Dabei beginnt der Gig noch ganz erwartungsgemäß. Das aktuelle Album steht auf dem Plan (inklusive Ouvertüre vom Band). Publikumsansprache gibt’s keine. Robin Proper-Sheppard, der aus unserer Perspektive mit seinem Seitenscheitel ein wenig an Johnny Cash erinnert, scheint heute nicht besonders gesprächig zu sein. Die Band geht äußerst präzise und routiniert zu Werke, wirkt aber recht distanziert. Das Publikum – übrigens erstaunlich alt, wir dürften uns im Schnitt um die 40 bewegen – nimmt alles mit größter Konzentration, mucksmäuschenstill und höflich applaudierend entgegen. Alles sehr dezent, ein kleines Gähnen kann ich aber nicht unterdrücken.

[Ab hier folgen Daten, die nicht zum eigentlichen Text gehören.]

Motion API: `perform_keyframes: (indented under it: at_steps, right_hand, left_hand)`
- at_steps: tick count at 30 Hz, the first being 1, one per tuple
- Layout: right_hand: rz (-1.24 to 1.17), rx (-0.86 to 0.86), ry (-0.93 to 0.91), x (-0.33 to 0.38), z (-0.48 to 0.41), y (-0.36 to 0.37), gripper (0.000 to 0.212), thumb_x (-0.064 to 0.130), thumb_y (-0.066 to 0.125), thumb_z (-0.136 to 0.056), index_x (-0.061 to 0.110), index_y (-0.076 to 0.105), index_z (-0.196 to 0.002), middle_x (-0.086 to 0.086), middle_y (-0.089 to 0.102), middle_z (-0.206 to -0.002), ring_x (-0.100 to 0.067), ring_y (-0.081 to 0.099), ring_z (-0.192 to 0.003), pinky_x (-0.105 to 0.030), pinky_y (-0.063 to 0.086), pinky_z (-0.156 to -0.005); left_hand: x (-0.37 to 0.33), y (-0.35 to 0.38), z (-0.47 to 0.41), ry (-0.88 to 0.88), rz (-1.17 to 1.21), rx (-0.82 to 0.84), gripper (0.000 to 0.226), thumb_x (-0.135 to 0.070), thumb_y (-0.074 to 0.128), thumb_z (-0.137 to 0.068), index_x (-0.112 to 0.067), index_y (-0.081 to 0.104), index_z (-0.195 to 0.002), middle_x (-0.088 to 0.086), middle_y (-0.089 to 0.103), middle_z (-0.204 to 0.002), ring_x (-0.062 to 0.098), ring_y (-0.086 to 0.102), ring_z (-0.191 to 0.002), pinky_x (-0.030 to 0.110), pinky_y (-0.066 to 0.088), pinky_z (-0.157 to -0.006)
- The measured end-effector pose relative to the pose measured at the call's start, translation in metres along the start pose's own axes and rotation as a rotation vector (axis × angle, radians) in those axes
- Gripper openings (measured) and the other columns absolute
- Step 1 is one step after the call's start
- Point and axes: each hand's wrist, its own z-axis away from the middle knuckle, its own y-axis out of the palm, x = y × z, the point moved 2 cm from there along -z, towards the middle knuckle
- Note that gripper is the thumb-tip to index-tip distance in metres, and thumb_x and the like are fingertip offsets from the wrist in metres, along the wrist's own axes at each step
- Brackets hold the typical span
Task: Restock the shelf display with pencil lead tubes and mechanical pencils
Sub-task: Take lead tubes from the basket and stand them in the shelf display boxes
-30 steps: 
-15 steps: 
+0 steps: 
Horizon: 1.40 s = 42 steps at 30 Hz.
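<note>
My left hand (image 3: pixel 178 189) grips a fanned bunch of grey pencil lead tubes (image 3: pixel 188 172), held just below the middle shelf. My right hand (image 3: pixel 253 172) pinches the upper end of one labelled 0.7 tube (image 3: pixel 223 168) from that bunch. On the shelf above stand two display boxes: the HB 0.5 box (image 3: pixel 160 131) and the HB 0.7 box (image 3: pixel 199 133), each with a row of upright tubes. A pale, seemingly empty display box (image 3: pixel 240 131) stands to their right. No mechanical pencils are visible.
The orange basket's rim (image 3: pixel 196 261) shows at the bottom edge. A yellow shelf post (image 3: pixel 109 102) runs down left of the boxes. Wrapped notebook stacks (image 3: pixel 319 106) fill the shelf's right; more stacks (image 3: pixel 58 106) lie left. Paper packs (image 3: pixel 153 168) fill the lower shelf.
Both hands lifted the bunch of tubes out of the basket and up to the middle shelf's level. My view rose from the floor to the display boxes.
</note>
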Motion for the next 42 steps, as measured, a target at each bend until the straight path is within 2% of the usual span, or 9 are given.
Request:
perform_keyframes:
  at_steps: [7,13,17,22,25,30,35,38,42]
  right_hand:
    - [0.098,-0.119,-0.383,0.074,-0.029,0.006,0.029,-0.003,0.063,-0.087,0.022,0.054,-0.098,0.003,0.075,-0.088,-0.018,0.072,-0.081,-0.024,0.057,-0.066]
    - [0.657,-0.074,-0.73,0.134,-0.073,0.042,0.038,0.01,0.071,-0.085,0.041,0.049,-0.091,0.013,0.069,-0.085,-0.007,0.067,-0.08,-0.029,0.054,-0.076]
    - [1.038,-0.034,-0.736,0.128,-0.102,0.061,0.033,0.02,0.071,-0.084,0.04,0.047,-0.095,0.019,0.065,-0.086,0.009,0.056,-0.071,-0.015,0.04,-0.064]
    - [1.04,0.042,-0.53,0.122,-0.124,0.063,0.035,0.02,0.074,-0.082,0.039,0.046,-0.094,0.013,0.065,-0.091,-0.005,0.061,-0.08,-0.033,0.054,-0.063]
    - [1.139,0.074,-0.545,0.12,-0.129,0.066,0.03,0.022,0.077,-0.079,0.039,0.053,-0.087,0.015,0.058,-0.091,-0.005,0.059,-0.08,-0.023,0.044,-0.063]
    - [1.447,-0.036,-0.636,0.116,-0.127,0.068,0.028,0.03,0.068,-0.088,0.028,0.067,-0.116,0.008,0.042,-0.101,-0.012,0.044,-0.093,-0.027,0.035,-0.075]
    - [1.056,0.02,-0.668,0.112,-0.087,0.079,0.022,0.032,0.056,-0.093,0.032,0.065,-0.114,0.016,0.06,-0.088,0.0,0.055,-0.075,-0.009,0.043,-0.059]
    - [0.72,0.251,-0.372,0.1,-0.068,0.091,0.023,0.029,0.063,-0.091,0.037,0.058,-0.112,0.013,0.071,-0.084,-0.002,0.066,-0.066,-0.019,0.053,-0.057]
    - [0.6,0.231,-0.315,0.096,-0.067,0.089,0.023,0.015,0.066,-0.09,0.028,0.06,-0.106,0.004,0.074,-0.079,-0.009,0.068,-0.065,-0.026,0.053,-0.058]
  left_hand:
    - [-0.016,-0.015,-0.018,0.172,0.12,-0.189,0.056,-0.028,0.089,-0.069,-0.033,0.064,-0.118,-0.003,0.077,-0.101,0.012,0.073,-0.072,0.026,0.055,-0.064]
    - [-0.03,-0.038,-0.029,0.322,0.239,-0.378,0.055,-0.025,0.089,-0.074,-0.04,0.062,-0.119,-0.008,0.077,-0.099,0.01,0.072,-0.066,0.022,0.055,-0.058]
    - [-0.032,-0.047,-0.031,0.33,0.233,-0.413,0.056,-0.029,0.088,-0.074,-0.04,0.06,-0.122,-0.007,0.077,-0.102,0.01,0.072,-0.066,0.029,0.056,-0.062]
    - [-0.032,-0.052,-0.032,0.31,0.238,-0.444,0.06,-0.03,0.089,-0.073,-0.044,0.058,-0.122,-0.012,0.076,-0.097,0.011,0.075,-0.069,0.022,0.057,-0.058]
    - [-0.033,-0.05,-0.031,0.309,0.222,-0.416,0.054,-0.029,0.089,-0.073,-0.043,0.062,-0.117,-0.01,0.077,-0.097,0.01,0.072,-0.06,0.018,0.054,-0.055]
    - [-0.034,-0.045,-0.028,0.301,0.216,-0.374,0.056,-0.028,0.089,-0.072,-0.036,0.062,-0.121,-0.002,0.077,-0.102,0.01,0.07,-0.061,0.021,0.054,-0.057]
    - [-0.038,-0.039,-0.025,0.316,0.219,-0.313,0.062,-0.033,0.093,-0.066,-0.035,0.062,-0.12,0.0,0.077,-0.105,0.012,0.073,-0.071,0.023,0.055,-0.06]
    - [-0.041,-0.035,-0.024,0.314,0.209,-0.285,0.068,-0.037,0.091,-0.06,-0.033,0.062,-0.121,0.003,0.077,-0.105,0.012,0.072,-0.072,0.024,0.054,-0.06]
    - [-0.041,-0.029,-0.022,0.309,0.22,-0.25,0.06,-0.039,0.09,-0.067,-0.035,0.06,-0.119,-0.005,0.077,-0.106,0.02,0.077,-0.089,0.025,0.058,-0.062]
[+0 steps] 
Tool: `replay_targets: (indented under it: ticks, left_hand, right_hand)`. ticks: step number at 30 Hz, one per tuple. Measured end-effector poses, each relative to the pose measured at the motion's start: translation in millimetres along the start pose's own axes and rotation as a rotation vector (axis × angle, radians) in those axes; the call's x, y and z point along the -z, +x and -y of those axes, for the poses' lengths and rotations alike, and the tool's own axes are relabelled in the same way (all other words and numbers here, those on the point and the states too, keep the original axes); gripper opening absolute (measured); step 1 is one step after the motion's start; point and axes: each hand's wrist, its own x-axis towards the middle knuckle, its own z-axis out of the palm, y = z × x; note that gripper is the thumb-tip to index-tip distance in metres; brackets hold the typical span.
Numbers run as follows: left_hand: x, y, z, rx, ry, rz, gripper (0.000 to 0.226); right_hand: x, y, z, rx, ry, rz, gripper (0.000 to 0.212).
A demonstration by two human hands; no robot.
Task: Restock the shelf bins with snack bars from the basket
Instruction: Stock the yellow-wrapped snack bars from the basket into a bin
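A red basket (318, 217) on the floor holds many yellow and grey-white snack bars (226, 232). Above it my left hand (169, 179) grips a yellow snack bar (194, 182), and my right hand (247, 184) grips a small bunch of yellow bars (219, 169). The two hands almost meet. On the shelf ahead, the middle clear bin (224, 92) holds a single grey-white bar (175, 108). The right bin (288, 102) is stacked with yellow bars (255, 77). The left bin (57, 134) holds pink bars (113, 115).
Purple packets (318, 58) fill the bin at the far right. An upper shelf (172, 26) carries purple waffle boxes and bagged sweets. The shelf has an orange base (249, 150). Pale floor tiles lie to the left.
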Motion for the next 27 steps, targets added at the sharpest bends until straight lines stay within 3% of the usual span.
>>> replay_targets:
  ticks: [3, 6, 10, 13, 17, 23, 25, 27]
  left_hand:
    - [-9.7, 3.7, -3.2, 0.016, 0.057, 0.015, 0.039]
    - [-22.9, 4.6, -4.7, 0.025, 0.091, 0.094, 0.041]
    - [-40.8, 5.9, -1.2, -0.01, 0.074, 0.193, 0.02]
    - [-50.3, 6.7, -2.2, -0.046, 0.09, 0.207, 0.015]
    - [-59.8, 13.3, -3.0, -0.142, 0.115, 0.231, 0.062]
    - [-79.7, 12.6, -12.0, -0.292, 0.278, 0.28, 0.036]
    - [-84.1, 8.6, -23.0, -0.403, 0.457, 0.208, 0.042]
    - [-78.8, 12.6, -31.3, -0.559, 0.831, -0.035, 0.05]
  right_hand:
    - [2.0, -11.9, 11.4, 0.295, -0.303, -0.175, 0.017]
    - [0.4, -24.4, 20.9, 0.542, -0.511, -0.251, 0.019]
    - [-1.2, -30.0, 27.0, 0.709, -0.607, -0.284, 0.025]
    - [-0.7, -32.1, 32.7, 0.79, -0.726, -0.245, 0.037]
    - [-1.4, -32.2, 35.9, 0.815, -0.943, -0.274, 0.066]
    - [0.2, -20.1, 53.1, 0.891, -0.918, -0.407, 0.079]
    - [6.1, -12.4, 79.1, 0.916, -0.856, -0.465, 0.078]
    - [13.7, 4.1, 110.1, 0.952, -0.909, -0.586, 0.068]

Erst als Proper-Sheppard nach einer knappen Stunde ankündigt, nun auch ein paar alte Titel spielen zu wollen, kommt Bewegung in Band und Publikum. Auch seine Redebeiträge werden länger. „Shoandoaf“ lobt er auf’s Äußerste. Fragt, wer alles bei seinem Solo-Gig gewesen sei. Und, ach ja, „Shtuttgort sucks“ gibt er uns auch noch mit. Und was jetzt folgt, ist vermutlich ein „Best of“ aus der Sophia-Diskographie, für mich als Novizen ein durchaus beeindruckendes Zeugnis der großen stilistischen Spannbreite. Von folkigen Singer-Songwriter-Stücken, über Dreampop und Shoegaze bis hin zu mächtigen Postrock-mäßigen, symphonisch angelegten Tracks reicht das Spektrum. Von ganz, ganz zart und leise bis zu brachial laut wird auch die gesamte Dynamik ausgelotet. Besonders eindrucksvoll „Technology Won’t Save Us“ vom gleichnamigen Album und „The River Song“, der in einem gewaltigen Gitarrengewitter endet.
Nach gut zwei Stunden und drei Titeln in der Zugabe endet ein Gig, der für die Fans wahrscheinlich ein großartiges Erlebnis war. Für mich als Sophia-Anfänger war er – auch wegen einiger Längen – eher eine Herausforderung.